Yeni süreç ile ilgili bir başka soruya yanıt veren Fidan, "Örgütün birçok ülkeyle ilişkisi var, birçok istihbarat servisiyle operasyonel ilişkisi var, birçok ülkenin askeri yapısıyla ilişkileri var. Bu kadar sızılmış, manipüle edilmiş bir örgütün kendi liderlerinden gelen bir talimatla ilgili ne derece güçlü refleksi olabilir, o başka bir sorun alanı" diye konuştu.

'11 YIL SONRA AYNI SENARYOYLA KARŞI KARŞIYAYIZ'

"Biz konuyu geçmişte de tecrübe ettik" diyen Fidan, şunları ifade etti:

"Geçmişte de örgüt liderliği talimat verdi, 'silahları bırakın ve çıkın' diye, bu yönde bir çıkış başladı. Daha sonra Suriye meselesi bahane edilerek bunu durdurdular. Şimdi yaklaşık 11 yıl sonra aynı senaryoyla karşı karşıyayız. Dinlerler mi? Kendi tercihleri.

Bizim devlet olarak bütün hesabımız, bu türden varsayımsal konular üzerinden değil, gerçekçi hesaplamalar üzerinden olmak durumunda.

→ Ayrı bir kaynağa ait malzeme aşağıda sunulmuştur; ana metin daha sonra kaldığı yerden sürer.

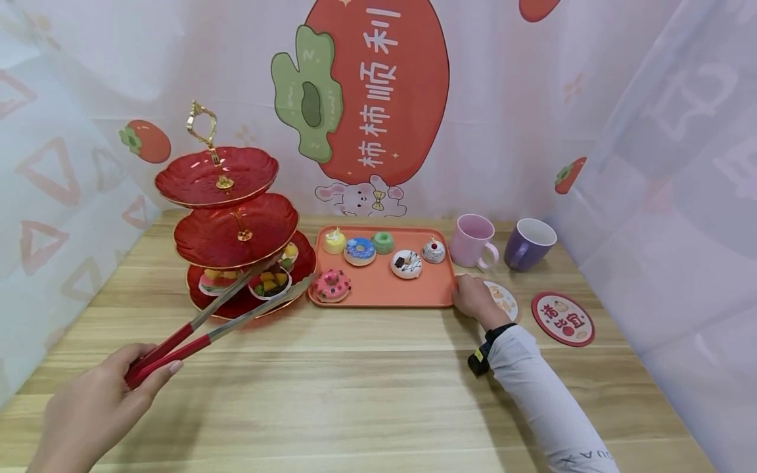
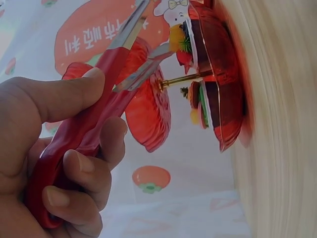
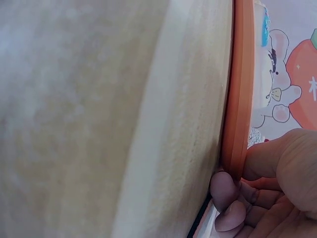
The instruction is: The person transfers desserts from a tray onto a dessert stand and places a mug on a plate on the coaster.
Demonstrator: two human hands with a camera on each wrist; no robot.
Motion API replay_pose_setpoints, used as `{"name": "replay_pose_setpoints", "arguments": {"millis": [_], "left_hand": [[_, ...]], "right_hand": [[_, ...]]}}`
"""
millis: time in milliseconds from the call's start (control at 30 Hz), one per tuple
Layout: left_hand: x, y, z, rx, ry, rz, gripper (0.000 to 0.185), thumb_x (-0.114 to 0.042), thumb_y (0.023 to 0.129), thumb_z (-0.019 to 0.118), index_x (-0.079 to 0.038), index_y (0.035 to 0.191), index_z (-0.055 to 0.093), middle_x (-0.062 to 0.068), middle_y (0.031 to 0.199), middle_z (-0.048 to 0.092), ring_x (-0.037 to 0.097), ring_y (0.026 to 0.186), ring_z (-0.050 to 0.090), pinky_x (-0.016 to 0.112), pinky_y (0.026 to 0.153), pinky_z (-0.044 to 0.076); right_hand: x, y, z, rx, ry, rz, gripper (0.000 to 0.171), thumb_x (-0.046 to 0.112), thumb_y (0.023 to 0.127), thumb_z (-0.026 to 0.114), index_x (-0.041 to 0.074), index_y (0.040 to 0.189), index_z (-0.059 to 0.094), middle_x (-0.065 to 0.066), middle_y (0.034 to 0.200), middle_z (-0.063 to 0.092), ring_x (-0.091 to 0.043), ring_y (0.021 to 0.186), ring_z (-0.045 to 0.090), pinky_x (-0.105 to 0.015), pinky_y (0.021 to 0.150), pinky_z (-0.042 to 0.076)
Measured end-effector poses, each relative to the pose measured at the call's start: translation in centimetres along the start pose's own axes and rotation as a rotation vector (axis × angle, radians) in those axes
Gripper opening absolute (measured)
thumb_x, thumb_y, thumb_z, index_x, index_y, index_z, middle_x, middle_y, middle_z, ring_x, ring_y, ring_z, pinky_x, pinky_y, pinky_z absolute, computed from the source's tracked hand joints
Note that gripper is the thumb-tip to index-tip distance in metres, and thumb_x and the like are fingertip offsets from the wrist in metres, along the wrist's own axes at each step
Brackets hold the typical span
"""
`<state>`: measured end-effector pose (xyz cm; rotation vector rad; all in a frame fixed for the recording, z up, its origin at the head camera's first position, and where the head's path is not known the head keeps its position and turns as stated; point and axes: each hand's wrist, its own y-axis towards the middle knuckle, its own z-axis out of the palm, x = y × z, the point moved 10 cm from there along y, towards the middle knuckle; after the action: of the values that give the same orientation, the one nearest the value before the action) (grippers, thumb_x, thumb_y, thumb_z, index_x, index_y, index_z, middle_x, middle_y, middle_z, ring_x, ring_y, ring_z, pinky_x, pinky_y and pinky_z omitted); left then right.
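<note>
My left hand (image 1: 94, 407) grips the red handles of metal tongs (image 1: 219, 318). The tong arms are spread with nothing between them. One tip reaches the pink donut (image 1: 332, 285) at the front left corner of the orange tray (image 1: 378, 286); the other lies over the bottom tier of the red three-tier stand (image 1: 227, 177). In the left wrist view my left hand (image 2: 54, 148) wraps the tongs (image 2: 94, 104), with the stand (image 2: 218, 94) beyond. My right hand (image 1: 473, 297) holds the tray's front right corner; the right wrist view shows that hand (image 3: 267, 183) curled on the tray rim (image 3: 238, 99).
The tray also carries several small cakes and donuts. The stand's bottom tier holds fruit tarts. A pink mug (image 1: 473, 241) and a purple mug (image 1: 530, 244) stand right of the tray. A red coaster (image 1: 562, 318) and a second coaster (image 1: 505, 301) lie near my right wrist. Curtains close in on three sides.
</note>
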<state>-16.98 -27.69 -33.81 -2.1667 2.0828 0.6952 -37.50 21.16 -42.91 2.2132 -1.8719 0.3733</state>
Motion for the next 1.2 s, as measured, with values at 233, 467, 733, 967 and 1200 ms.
{"name": "replay_pose_setpoints", "arguments": {"millis": [233,467,733,967,1200], "left_hand": [[-1.3,1.1,0.4,-0.006,-0.003,0.033,0.038,-0.040,0.082,0.069,-0.006,0.095,0.063,-0.006,0.052,0.040,0.015,0.045,0.035,0.031,0.041,0.024],[-3.1,2.5,1.3,0.017,-0.032,0.069,0.037,-0.039,0.083,0.069,-0.006,0.098,0.063,-0.005,0.052,0.039,0.015,0.045,0.034,0.031,0.042,0.023],[-4.8,4.1,2.9,0.038,-0.045,0.126,0.034,-0.033,0.081,0.072,-0.002,0.093,0.062,-0.006,0.053,0.043,0.014,0.045,0.036,0.031,0.042,0.026],[-5.3,5.5,4.5,0.131,-0.040,0.107,0.035,-0.031,0.083,0.069,0.000,0.099,0.061,-0.002,0.055,0.045,0.016,0.047,0.038,0.031,0.042,0.027],[-5.9,6.5,5.8,0.187,-0.049,0.089,0.035,-0.028,0.082,0.070,0.000,0.101,0.061,-0.001,0.061,0.052,0.018,0.052,0.042,0.031,0.045,0.030]], "right_hand": [[0.2,-0.1,-0.2,-0.019,0.000,-0.019,0.015,0.001,0.083,0.053,0.004,0.068,0.054,-0.010,0.066,0.054,-0.030,0.066,0.054,-0.043,0.061,0.042],[-0.1,0.0,0.1,0.006,0.006,0.009,0.013,0.002,0.085,0.053,0.003,0.072,0.056,-0.009,0.067,0.053,-0.027,0.065,0.052,-0.038,0.060,0.041],[-0.2,0.1,0.3,0.043,0.006,0.034,0.010,0.002,0.086,0.053,0.001,0.079,0.059,-0.008,0.070,0.054,-0.025,0.067,0.051,-0.036,0.062,0.040],[-0.1,0.0,0.2,0.016,0.017,-0.001,0.011,0.001,0.084,0.052,0.002,0.074,0.057,-0.008,0.067,0.053,-0.026,0.065,0.051,-0.038,0.061,0.040],[0.0,0.0,0.1,-0.004,0.011,-0.011,0.012,0.001,0.084,0.052,0.002,0.073,0.057,-0.009,0.068,0.055,-0.028,0.067,0.054,-0.040,0.062,0.042]]}}
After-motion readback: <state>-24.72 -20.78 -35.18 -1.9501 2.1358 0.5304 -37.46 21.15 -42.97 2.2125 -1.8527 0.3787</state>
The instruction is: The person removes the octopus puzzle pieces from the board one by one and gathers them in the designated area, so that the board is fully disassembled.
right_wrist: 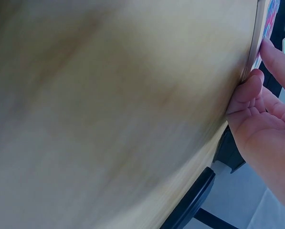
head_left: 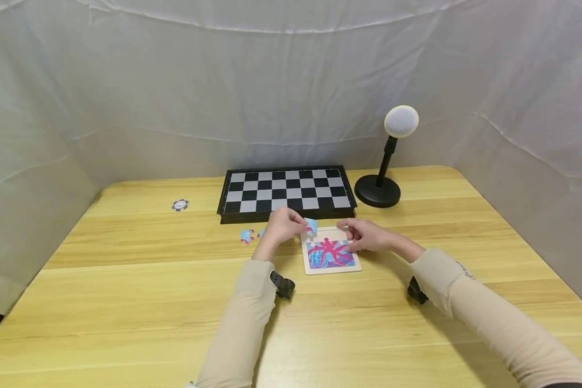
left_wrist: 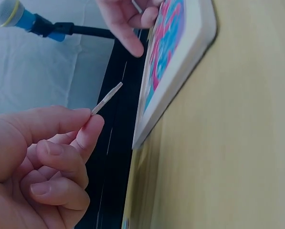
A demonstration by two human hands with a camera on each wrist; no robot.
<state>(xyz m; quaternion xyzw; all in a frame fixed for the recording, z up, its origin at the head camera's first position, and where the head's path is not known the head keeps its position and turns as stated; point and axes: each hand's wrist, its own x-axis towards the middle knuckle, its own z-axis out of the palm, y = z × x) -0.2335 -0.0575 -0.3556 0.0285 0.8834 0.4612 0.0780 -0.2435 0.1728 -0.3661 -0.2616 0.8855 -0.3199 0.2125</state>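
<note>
The left hand (head_left: 282, 224) pinches a puzzle piece (head_left: 311, 226) in its narrow grip, near the upper left corner of the puzzle tray (head_left: 333, 271), which lies on the counter (head_left: 140, 302) before the checkered board (head_left: 286, 190). The right hand (head_left: 367, 235) touches the tray's right side; whether its grip holds it, I cannot tell.

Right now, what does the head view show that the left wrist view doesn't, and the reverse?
Head only: the round chip and the checkered top of the board.
Left wrist only: the microphone's blue body, and the puzzle piece seen edge-on.
Both: the left hand pinching that piece, the right hand touching the puzzle tray, and the microphone's head.
</note>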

Biz tehdit analizini profesyonel bir şekilde yapıyoruz, bu analizi yaptıktan sonra ne türden diplomatik araçlara ihtiyaç var, ne türden askeri-istihbarat araçlarına ihtiyaç var, bunları tespit edip yolumuza devam ediyoruz. Bunu yaparken uluslararası hukuka, insani hukuka azami riayet ediyoruz. Müttefiklik hukukumuza hiçbir şekilde halel getirmiyoruz. Sınırımızın öbür tarafındaki ülkelerin toprağında bir gözümüz yok. Amacımız düşmanımız olan bir tehdidi ortadan kaldırmak.

Tehdit ya kendini bize düşman etmekten çıkartacak ve biz bunu doğrulayabileceğiz, ya da başka bir boyuta evrilecek, ya da ortadan kaybolacak. Biz illa şiddet olsun diye şiddet uygulama taraftarı değiliz. Zaman zaman örgütün Kürtler ile aynileştirilmesi, bu türden kelimelerin Batı'da kullanılması da kabul edilebilir bir şey değil. Nasıl ki DEAŞ dendiği zaman Arap denmiyor, PKK-YPG'ye karşı mücadeleyi de Kürtlere karşı mücadele diye kullanmak doğru bir terminoloji değil."